A few years back, I needed to migrate calendar data from one system to another. When I asked where the old data was, I was given an entire MySQL database backup and told, "Good luck."
After getting it restored, I began probing through the different tables figuring that one of them surely would have a datetime column for to begin to unravel this. I didn't find it on any of the obvious tables, and the quantity of tables was non-trivial. So I did the good ole select * from information_schema.columns
to try to find anything.
I got no where quick.
There were plenty of datetimes, but not the ones I was looking for. 1
So after a few hours of probing in and about, I decided to think on it for a minute: the system I was moving from had been a CMS. I contacted the original vendor, and they told it had been Drupal.
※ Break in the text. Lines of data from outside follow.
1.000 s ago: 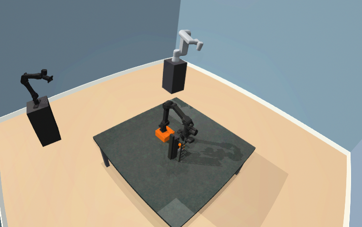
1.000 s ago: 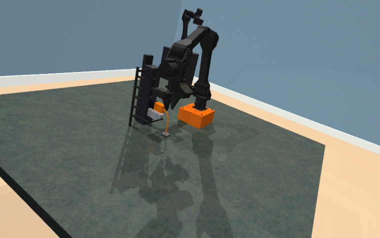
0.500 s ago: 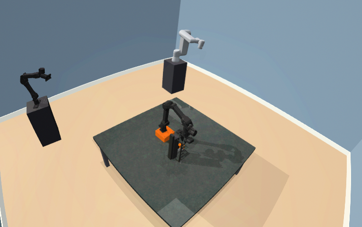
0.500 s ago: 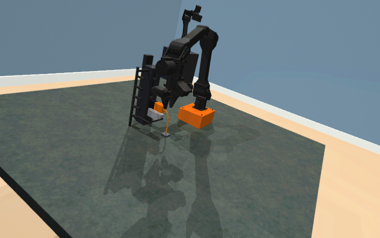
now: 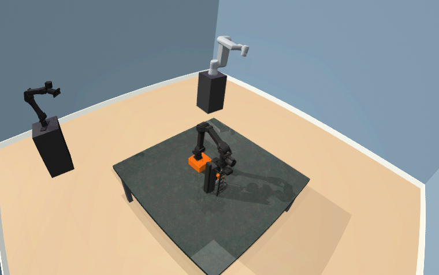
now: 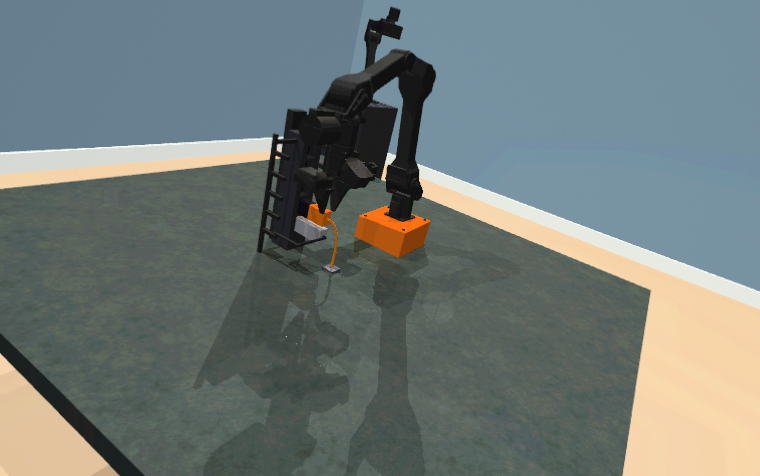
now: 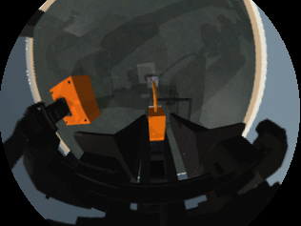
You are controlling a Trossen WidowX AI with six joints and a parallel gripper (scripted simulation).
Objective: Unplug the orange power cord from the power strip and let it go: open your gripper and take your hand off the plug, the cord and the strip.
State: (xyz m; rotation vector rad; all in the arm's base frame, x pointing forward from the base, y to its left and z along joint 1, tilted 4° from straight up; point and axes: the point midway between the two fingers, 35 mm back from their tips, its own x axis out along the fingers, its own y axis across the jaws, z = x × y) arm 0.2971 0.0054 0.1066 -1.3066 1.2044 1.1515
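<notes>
- Tabletop (image 6: 168,347), dark green and glossy, is crossed by the arm's long shadow.
- Orange power cord (image 6: 334,241) is seen arching up from a small grey foot (image 6: 332,269) on the table.
- Orange plug (image 6: 317,216) is seated in the white power strip (image 6: 308,227), which is mounted low on a black ladder-like rack (image 6: 283,185).
- Gripper (image 6: 328,204) is poised over the plug, its jaws partly parted and straddling it without clamping.
- Orange arm base (image 6: 392,230) is set just beside the rack.

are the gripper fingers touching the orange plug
Cannot tell. The wrist view shows the orange plug between the gripper fingers, but neither a gap nor contact shows plainly.
</notes>
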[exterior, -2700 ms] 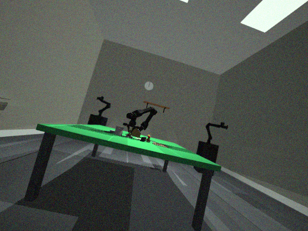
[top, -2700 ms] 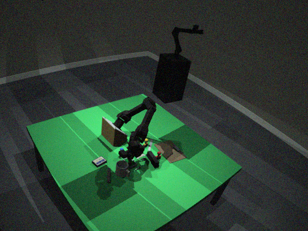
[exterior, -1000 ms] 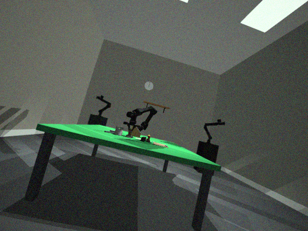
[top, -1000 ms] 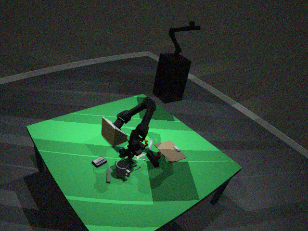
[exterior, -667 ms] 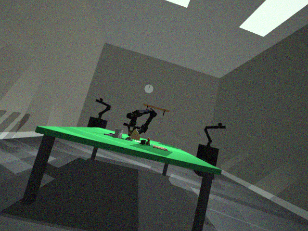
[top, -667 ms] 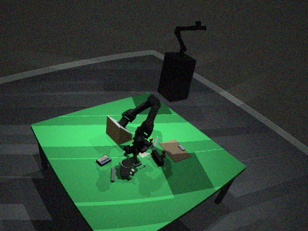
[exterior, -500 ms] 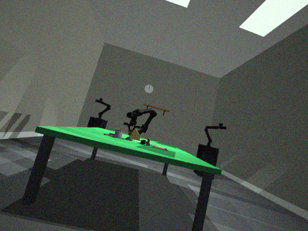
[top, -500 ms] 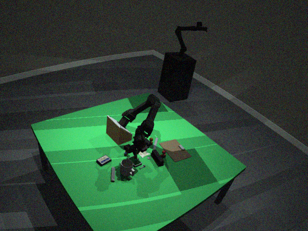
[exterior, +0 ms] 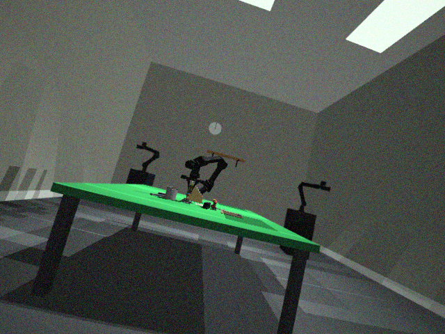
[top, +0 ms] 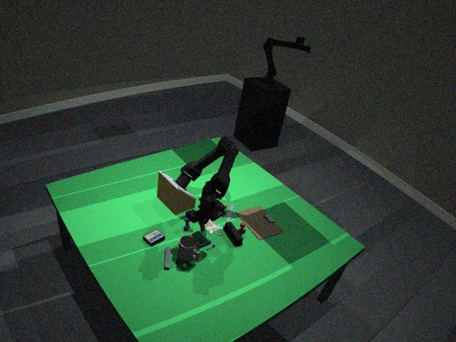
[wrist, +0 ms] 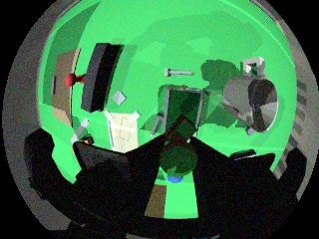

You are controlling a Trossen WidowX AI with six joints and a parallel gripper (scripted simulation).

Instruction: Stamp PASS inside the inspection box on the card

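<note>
My gripper (top: 201,219) (wrist: 177,139) is shut on the PASS stamp (wrist: 177,158), which has a round green knob and a brown body. In the wrist view the stamp hangs just at the near edge of the ink pad (wrist: 183,107) (top: 201,239), a dark green square in a grey frame. The pale card (wrist: 123,130) (top: 212,226) lies flat just beside the pad. In the top view the gripper hides the stamp. I cannot tell whether the stamp touches the pad.
A grey mug (top: 188,247) (wrist: 257,103) stands beside the pad. A black box (top: 233,234) (wrist: 100,76) and a red stamp (top: 241,226) (wrist: 72,80) lie past the card. A blue stamp (top: 187,222), a tilted brown board (top: 174,194), a brown clipboard (top: 259,221) and a small case (top: 154,237) are nearby.
</note>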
This tiny piece of information was enough for me to follow up on.
I had a recollection that there were several options for how free-form data could have been stored in Drupal, so after some Googling, I came up with a keyword: taxonomies.
So I decided to see if evil things had been done with taxonomies by looking at the database tables associated with that.
Indeed...evil things had been. All the events had been shoved into one row and one column.
For those less familiar with such things, this would be equivalent of taking the entirety of an Excel workbook and shoving it into one cell.
I had many questions about how such a system ever worked, and initially, I wanted to ask my contact these questions, but I realized I didn't matter any more. And it likely was choices like this that caused them to switch vendors. Now that I understood what was going on, I could easily dump the data, and normalize into the new system. And I did.
Something something Star Wars Stormtrooper meme....wait, am I the baddy?